[EXERCISE]: The answer must be a single number: how many lines in this listing hold the word "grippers".

[RECORDED INFORMATION]:

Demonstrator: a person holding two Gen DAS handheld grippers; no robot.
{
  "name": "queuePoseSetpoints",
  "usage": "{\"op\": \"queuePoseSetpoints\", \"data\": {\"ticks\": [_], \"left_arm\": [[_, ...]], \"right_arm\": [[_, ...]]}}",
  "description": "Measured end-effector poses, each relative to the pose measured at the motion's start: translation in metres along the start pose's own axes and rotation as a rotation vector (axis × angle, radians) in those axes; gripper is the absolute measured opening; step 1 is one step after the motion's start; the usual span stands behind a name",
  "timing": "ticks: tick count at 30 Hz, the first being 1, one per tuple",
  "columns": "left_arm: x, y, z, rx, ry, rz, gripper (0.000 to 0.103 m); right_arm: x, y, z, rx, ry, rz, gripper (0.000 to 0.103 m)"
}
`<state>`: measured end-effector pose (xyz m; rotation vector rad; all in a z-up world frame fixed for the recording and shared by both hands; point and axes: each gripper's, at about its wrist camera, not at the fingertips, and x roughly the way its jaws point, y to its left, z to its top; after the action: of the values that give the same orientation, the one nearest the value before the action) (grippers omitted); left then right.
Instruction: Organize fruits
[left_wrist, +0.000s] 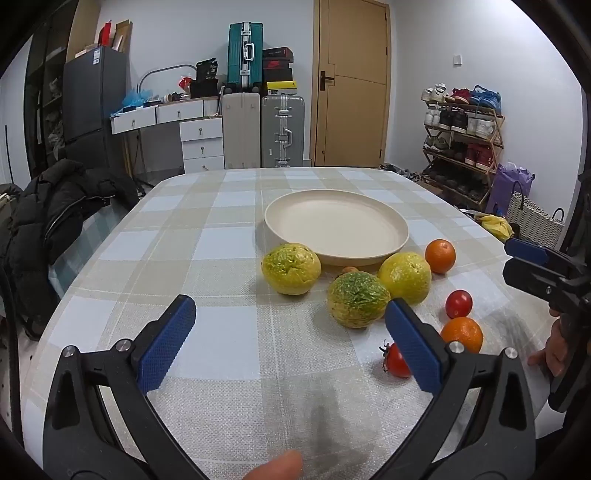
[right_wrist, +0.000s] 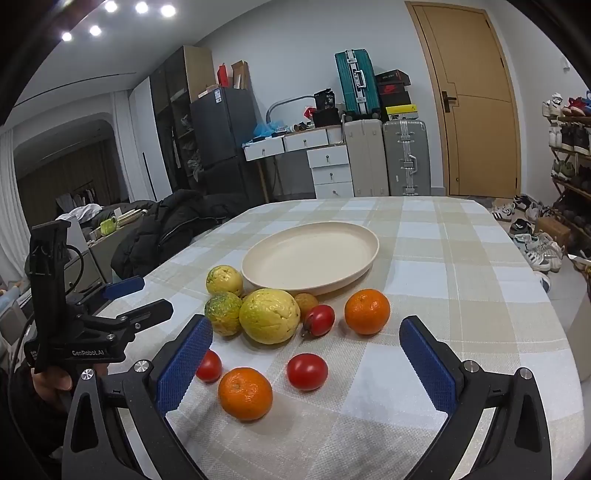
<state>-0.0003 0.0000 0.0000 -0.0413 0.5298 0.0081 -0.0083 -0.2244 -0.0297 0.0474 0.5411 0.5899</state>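
On my left gripper, seen from the right wrist view, I can read "GenRobot.AI" on the black body; smaller print beside it is too blurred to make out. Its blue pads stand wide apart with nothing between them, above bare checked tablecloth. The table's left edge curves away beside a black jacket.

Moving right, three yellow-green fruits cluster just in front of the cream plate; the farthest one nearly touches the rim, and a small brownish fruit is tucked against them. The plate holds nothing. Three tomatoes and two oranges lie scattered on the near side, apart from one another. One tomato sits partly behind my right gripper's left pad.

My right gripper is also spread fully, gripping nothing, tilted down toward the fruit with an orange and a tomato in line between its pads. To the right of the fruit the cloth runs clear to the table's edge. On the far wall, stacked boxes carry logos I cannot read.
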Motion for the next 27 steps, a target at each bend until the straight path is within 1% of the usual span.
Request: {"op": "queuePoseSetpoints", "data": {"ticks": [11,23,24,27], "left_arm": [[0.0017,-0.0013,0.0002,-0.001,0.003,0.02,0.102],[0.0005,0.0012,0.0004,-0.008,0.002,0.016,0.102],[-0.0058,0.0008,-0.0007,-0.009,0.003,0.017,0.102],[-0.0059,0.0009,-0.0008,-0.008,0.003,0.015,0.102]], "right_arm": [[-0.0006,-0.0002,-0.0001,0.001,-0.007,0.003,0.103],[-0.0002,-0.0015,-0.0005,0.007,-0.006,0.006,0.103],[-0.0002,-0.0015,-0.0005,0.008,-0.006,0.007,0.103],[-0.0001,-0.0016,-0.0007,0.009,-0.005,0.007,0.103]]}}
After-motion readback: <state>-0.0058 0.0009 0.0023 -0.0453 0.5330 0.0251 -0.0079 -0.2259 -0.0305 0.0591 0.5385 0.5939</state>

[COMPLETED TASK]: 2